1. Distomi, SP, Pj Peratin Pekon Tri Budimakmur.
2. Dedi Gunawan, SH, Pj Peratin Pekon Ciptamulya.
3. Fhitri Aydi, S.Sos, Pj Peratin Pekon Sinar Luas.
Wakil Bupati Lampung Barat Mad Hasnurin menegaskan pelantikan Pj Peratin bukan sekadar seremonial. Ini adalah perpanjangan tanggung jawab untuk memastikan pelayanan dasar masyarakat tidak terhenti.
“Saudara ditunjuk bukan karena kebetulan. Ini adalah kepercayaan negara dan masyarakat. Jabatan ini adalah ujian. Bagaimana saudara mengelola kepercayaan itu menjadi pelayanan nyata,” kata Mad Hasnurin.
Ia menekankan Pj Peratin agar hadir di tengah masyarakat. Tidak boleh ada warga yang merasa terabaikan dalam pengurusan administrasi, bantuan sosial, hingga penanganan konflik.
“Pintu balai pekon harus terbuka. Semua warga adalah tanggung jawab saudara,” tegasnya.
Tak hanya itu, Wakil Bupati Lampung Barat juga mengingatkan agar seluruh penyelenggaraan pemerintahan pekon berjalan transparan dan akuntabel. Sinergi dengan LHP dan lembaga kemasyarakatan wajib dibangun.
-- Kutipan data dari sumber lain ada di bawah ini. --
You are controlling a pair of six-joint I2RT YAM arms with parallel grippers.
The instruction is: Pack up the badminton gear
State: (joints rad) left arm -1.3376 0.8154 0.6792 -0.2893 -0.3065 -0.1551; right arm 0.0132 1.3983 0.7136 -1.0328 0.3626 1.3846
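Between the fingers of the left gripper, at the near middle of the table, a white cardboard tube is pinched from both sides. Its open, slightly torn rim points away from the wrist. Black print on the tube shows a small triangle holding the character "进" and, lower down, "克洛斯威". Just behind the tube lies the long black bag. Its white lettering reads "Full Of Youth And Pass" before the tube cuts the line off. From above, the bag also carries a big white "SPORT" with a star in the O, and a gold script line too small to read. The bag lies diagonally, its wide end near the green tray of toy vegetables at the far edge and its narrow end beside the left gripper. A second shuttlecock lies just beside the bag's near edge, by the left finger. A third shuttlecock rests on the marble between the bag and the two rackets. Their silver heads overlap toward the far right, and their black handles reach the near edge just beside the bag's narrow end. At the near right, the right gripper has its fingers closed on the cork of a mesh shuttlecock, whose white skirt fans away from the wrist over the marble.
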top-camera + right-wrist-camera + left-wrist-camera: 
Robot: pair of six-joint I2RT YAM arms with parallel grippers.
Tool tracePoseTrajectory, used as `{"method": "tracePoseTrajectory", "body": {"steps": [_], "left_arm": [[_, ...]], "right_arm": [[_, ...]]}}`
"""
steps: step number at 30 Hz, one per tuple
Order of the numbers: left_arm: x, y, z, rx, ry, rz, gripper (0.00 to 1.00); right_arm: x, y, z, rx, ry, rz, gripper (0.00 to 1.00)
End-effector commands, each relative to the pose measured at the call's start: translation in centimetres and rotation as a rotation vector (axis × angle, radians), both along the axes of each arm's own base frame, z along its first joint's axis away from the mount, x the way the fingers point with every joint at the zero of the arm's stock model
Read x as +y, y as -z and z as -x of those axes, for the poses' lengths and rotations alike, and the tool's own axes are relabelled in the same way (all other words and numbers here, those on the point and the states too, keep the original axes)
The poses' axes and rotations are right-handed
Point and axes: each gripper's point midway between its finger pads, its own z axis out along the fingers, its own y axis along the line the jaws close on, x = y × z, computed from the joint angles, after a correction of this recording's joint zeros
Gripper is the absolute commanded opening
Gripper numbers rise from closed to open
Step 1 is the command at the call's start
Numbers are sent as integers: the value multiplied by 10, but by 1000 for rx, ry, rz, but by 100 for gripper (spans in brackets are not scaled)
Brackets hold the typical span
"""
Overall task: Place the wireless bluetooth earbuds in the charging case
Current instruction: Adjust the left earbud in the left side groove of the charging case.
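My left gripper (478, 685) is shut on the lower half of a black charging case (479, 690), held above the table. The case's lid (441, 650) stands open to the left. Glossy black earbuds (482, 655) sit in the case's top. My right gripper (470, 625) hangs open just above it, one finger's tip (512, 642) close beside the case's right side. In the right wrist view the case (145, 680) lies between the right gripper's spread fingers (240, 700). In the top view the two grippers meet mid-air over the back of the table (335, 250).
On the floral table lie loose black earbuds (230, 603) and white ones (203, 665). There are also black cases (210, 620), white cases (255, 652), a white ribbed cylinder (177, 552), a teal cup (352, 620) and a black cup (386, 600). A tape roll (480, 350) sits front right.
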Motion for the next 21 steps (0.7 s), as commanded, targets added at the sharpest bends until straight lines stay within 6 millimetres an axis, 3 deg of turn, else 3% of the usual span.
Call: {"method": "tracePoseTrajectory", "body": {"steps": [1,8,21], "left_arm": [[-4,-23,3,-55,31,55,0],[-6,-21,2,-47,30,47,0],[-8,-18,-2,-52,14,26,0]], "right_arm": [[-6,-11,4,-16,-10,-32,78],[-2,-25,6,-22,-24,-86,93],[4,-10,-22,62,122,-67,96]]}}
Khusus pengelolaan Dana Desa.
Mad Hasnurin meminta agar benar-benar diprioritaskan untuk program yang berdampak langsung pengentasan kemiskinan, penurunan stunting, pemberdayaan ekonomi, dan perbaikan infrastruktur dasar.
Menyikapi dinamika di lapangan, Mad Hasnurin mengingatkan Pj Peratin untuk tidak membuat kebijakan yang melanggar aturan. Terkait perangkat pekon, ia meluruskan bahwa pergantian Pj bukan berarti harus mengganti seluruh perangkat.
“Jangan jadikan ini ajang sapu bersih. Pengangkatan dan pemberhentian perangkat ada mekanismenya. Wajib konsultasi ke Camat dan mendapat persetujuan Bupati. Jika dilanggar, maka itu cacat hukum,” ujarnya.
Sementara terpisah, Asisten I Bidang Pemerintahan dan Kesra Ahmad Hikami berharap selama masa tugas satu tahun ke depan 12 Pj Peratin dapat menjalankan roda pemerintahan pekon dengan lancar.
“Semoga amanah ini dapat dijalankan dengan baik. Selama satu tahun ke depan, pelaksanaan tugas Pj Peratin akan terus berada dalam pembinaan dan pengawasan Camat hingga nanti ada Peratin definitif terpilih,” ujar Hikami.
Hikami menegaskan jabatan Pj Peratin bukan sekadar urusan administratif. Ini adalah amanah untuk melayani masyarakat langsung di tingkat pekon.
Ia juga mendorong terjalinnya sinergi yang kuat antara pemerintah pekon dengan pihak kecamatan.
“Kami berharap kerja sama antara Pj Peratin dengan Kecamatan dapat berjalan harmonis, sehingga pelayanan kepada masyarakat tidak terhambat,” tutupnya.